The U.S. House Judiciary Committee in September approved a red flag bill that would provide grants to states that enact such laws, and create a federal “extreme risk protection orders” program.
It’s hard to think of a better example of that long-sought “common sense gun control” everyone has been talking about, particularly after each horrid mass shooting.
Still, state Rep. Michael Houser, a Republican from Columbus, and state Sen. Richard Hilderbrand, a Republican from Galena, have pre-filed the “Kansas Anti-Red-Flag Act” in their respective chambers of the Kansas Legislature that would prohibit any private citizen or official at any level of state or local government — including law enforcement — from aiding federal authorities in enforcing any federal red flag law.

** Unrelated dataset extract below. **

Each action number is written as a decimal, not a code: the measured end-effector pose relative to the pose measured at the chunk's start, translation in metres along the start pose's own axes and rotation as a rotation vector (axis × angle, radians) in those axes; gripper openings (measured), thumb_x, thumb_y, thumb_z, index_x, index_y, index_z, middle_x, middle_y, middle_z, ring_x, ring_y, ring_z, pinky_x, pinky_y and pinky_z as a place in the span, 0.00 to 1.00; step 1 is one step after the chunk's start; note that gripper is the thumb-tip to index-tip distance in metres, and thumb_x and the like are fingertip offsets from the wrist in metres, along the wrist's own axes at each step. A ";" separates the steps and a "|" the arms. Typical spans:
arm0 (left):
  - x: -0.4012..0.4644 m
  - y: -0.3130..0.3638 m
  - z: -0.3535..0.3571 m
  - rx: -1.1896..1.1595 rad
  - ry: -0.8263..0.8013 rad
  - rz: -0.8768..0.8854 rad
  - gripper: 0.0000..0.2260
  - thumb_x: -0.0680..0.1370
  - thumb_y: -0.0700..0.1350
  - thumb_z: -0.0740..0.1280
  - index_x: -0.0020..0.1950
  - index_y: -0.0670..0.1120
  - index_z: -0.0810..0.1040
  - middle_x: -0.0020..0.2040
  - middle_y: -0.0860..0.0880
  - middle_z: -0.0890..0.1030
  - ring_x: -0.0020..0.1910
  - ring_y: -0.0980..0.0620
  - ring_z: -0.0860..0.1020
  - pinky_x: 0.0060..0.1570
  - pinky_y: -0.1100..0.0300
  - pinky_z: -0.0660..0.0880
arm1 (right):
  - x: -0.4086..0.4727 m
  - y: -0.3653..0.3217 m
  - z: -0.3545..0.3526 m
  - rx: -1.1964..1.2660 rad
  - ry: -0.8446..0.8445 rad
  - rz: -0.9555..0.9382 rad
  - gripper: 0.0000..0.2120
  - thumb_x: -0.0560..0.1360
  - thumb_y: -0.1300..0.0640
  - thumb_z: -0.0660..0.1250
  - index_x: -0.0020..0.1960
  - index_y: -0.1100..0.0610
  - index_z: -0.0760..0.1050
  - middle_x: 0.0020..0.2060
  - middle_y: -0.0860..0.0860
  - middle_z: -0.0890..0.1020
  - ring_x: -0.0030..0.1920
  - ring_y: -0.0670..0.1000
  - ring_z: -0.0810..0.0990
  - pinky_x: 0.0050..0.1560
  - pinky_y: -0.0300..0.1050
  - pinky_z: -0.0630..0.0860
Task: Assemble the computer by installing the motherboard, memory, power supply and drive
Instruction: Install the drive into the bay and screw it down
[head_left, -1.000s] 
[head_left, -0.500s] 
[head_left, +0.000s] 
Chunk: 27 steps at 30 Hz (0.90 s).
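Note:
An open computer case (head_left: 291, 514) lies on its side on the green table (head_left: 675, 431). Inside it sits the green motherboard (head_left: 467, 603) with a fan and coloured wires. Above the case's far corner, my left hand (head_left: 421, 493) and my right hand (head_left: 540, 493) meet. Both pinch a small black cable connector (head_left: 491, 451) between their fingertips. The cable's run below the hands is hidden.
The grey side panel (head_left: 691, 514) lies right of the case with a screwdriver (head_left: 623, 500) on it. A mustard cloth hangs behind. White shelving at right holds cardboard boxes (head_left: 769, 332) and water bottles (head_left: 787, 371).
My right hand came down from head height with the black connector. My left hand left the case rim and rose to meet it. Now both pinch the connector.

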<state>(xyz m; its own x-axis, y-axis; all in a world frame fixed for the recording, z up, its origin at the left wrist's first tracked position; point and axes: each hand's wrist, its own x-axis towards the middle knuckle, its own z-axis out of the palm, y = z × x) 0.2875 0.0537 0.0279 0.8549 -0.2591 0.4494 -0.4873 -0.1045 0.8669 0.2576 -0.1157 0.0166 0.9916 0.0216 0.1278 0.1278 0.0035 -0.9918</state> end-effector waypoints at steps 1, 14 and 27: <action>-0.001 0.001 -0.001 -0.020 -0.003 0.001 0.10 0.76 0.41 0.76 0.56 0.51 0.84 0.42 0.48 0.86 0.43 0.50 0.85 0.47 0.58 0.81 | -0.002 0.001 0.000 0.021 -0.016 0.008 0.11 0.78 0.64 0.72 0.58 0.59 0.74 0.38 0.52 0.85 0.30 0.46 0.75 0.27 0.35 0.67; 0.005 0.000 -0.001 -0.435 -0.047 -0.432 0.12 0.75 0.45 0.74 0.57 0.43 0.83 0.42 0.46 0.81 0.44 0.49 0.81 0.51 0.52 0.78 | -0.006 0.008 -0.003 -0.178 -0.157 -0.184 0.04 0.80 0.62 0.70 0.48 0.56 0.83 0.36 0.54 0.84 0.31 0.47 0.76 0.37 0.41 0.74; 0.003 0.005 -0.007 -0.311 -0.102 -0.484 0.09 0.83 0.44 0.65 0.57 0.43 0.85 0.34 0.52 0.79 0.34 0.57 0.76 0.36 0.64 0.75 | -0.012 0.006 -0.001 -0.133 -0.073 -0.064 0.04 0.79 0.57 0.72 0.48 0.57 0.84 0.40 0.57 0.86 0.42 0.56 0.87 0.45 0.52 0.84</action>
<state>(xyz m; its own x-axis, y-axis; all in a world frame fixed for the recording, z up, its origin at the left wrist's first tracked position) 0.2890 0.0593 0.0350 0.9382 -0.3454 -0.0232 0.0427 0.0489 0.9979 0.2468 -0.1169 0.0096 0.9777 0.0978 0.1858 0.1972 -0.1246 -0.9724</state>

In fact, participating in the red flag process to prevent a mass shooting would be a felony. Imagine that: being put in prison for taking lawful steps to save lives. It would essentially turn Kansas into a sanctuary state for the dangerous.
It seems inconceivable.
Yet, Houser and Hilderbrand are not the only ones to conceive of it. A state senator in Oklahoma has filed a similar bill prohibiting any cooperation with federal red flag laws. Meanwhile, nearly half the counties in Colorado declared themselves Second Amendment “sanctuaries” earlier this year. And more than 100 counties and municipalities in Virginia have designated their communities as Second Amendment sanctuaries amid talk in Democratic legislative circles that the governor there should use the National Guard to enforce gun laws.
It’s a bit of hysteria, to be sure, though it must be said there are legitimate concerns among Second Amendment advocates that red flag laws could infringe on Second, Fourth, Fifth and Sixth Amendment rights. Those rights include not only the right to bear arms, but also the right to be protected against unreasonable searches and seizures and the rights to due process, confronting accusers and to legal counsel.
So noted. But those rights can and must be protected by due process procedures in red flag laws. If they’re not, the laws deserve to be struck down by the courts.
Moreover, it cannot rationally be argued that it’s an “unreasonable” search or seizure that keeps firearms out of the hands of people who demonstrably exhibit a danger to themselves or others. It’s the absolute height of reasonableness.
In addition, red flag laws must include penalties for abusing them. Absent some stiff punishments, it would simply be too easy and tempting for a political foe or angry antagonist to falsely claim that the other is a danger and must have his or her firearms temporarily taken away.
In any event, no such taking can be allowed to occur without comprehensive due process for the gun owner.
Certainly lawful and peaceful gun owners feel their liberty is at stake. And their concerns must be written into any red flag laws.
Even so, the greater threat is to life and limb. Surely reasonable, constitutional steps can be taken to temporarily separate guns from people who are in severe crisis or who are simply depraved.
For Kansas to turn the act of preventing a mass shooting into a felony is its own sort of depravity.